● INFORMATION PROVIDED:
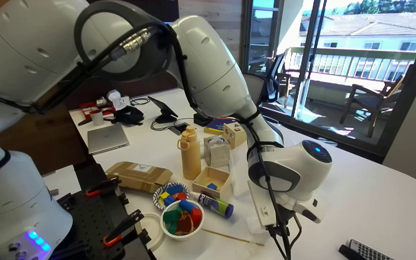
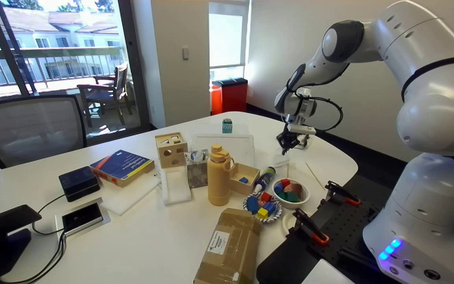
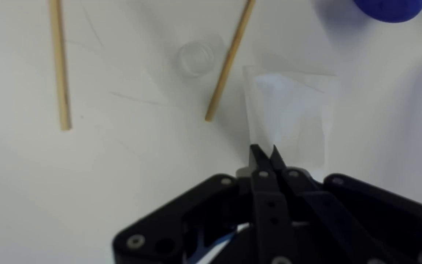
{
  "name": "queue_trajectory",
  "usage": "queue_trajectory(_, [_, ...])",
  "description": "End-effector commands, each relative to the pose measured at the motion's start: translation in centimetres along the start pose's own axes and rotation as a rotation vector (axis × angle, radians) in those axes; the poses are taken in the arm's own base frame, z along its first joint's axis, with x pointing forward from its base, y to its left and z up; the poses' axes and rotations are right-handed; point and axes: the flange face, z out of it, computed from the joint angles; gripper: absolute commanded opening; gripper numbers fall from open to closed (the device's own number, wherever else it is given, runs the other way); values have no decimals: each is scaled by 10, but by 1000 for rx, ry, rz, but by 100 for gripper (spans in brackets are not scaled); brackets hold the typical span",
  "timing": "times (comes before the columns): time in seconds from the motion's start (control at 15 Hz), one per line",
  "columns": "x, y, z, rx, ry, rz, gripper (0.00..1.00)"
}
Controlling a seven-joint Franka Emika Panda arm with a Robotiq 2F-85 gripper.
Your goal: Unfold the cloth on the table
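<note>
Gripper (image 3: 264, 148) and cloth (image 3: 295, 106) overlap in our wrist view: the black, screw-studded fingers lie together, their sharp tips parting only in a narrow V, and we cannot tell whether they have hold of the cloth's edge or stand over it. The cloth is thin, white and faintly see-through, a squarish piece with straight edges and a pale sheen, lying under and just beyond the fingertips on the smooth white table (image 3: 31, 201). Near the fingertips, to the cloth's side, we see a slim, round wooden stick (image 3: 227, 62) and a small clear round piece (image 3: 196, 58); another stick (image 3: 60, 69) lies farther off. In both exterior views a printed tube (image 1: 215, 206) lies near the gripper, and past it sits a smooth, round white bowl (image 1: 179, 236) of coloured blocks (image 1: 195, 216). Farther from the gripper, we make out an open box (image 2: 240, 188) of pale wood, then a matte yellow bottle (image 2: 218, 185) with a loop handle. Beyond these lies a cardboard package (image 2: 233, 236), creased and shiny with tape. Well apart, in an exterior view, lies a flat grey laptop (image 1: 107, 138).
</note>
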Motion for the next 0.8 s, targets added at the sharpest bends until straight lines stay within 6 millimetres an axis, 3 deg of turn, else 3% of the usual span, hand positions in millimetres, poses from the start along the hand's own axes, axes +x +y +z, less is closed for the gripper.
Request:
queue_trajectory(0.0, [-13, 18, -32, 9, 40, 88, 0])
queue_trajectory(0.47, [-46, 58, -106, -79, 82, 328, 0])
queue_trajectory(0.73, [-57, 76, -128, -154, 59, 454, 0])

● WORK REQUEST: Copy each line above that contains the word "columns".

● WRITTEN RESPONSE:
  "timing": "times (comes before the columns): time in seconds from the motion's start (control at 15 Hz), one per line",
  "columns": "x, y, z, rx, ry, rz, gripper (0.00..1.00)"

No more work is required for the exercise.